Auvert et al 2004 used a linear model to estimate the proportion of the South African population requiring ART under the then current WHO guidelines (treating all individuals with a CD4 cell count less than 200 cells/mm3 [25]) and to predict the impact of ART on the short term spread of HIV in this setting [26].
Such linear models have generally been used to inform policy makers on issues such as resource allocation, and typically involve only short-term predictions of the effect of ART for health care providers, as estimated by cost-effectiveness analysis [16,18]. The models are relatively straightforward in that they look at the health states of individuals, associated treatments and events that individuals experience, but fail to take account of the non-linear feedback process underlying infectious disease epidemics. Linear models are limited by the accuracy of estimates of HIV incidence used to parameterise the models, which is all the more important because their predictions and conclusions are usually more quantitative in nature than those provided by dynamic models, which have tended to be used to give more qualitative insight. Models incorporating HIV transmission dynamics typically investigate the impact of ART over a longer time frame and are used to address more general questions surrounding ART use, such as whether the benefits of ART provision outweigh the problems and risks, and which approaches to ART provision are most effective. Both types of model are required, to inform policy makers in resource-poor settings about the costs of ART provision in the short term (Wood et al [16], for example), as well as to predict the likely impact of scaling up ART use.

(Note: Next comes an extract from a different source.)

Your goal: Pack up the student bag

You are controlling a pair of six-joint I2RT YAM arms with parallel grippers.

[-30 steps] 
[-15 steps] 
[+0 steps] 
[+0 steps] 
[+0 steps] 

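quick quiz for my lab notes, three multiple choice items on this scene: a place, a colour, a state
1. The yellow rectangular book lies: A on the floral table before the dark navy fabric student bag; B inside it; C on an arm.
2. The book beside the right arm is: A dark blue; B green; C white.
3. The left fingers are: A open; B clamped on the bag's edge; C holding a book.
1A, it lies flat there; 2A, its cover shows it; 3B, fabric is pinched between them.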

To date, policies designed to ameliorate the HIV/AIDS epidemic in Africa have been heavily based on policies from industrialised countries [27]. However, the epidemiological and economic contexts are so different that there is an urgent requirement to assess whether existing policy options and targets are optimal for resource-poor settings.
Dynamic model structures
Most dynamic models of HIV transmission investigating the impact of ART are deterministic, with a frequency-dependent (density-independent) transmission term. This means that the rate of (sexual) contact between one individual and others within a population does not depend on the density of the population, as it would, for example, in the case of contacts for air-borne infection transmission. HIV transmission models often incorporate relatively complex patterns of sexual behaviour, with model populations stratified into sexual activity groups by rate of partner change, and assuming different degrees of mixing between groups. However, to date most models specifically designed to examine ART impact have assumed homogeneous risk behaviour (although some of these models have investigated changes in risk behaviour of the general population as a result of ART introduction and/or a change upon diagnosis of HIV [4,5]). More realistic incorporation of sexual behaviour is likely to improve the ability of models to capture the observed timescale of African HIV epidemics, namely steady state being reached over decades rather than centuries. Figure 1 shows projections from a homogeneous sexual activity model, illustrating how, with a homogeneous population, realistic prevalence levels (representing epidemics in sub-Saharan Africa) can only be reached over unrealistic timescales (a full description of the model is provided in the Endnote). However, such homogeneous models can simulate HIV epidemics over realistic timescales if they are assumed to represent the 'at-risk proportion' of the total population only. This means that the population is crudely divided into two groups; one group practices no risky behaviour at all, whereas the other has a relatively high rate of (unprotected) sexual partner change. This structure produces an epidemic curve over a realistic timeframe (decades rather than centuries), without producing unreasonably high prevalence levels for the entire population (at-risk and not at-risk).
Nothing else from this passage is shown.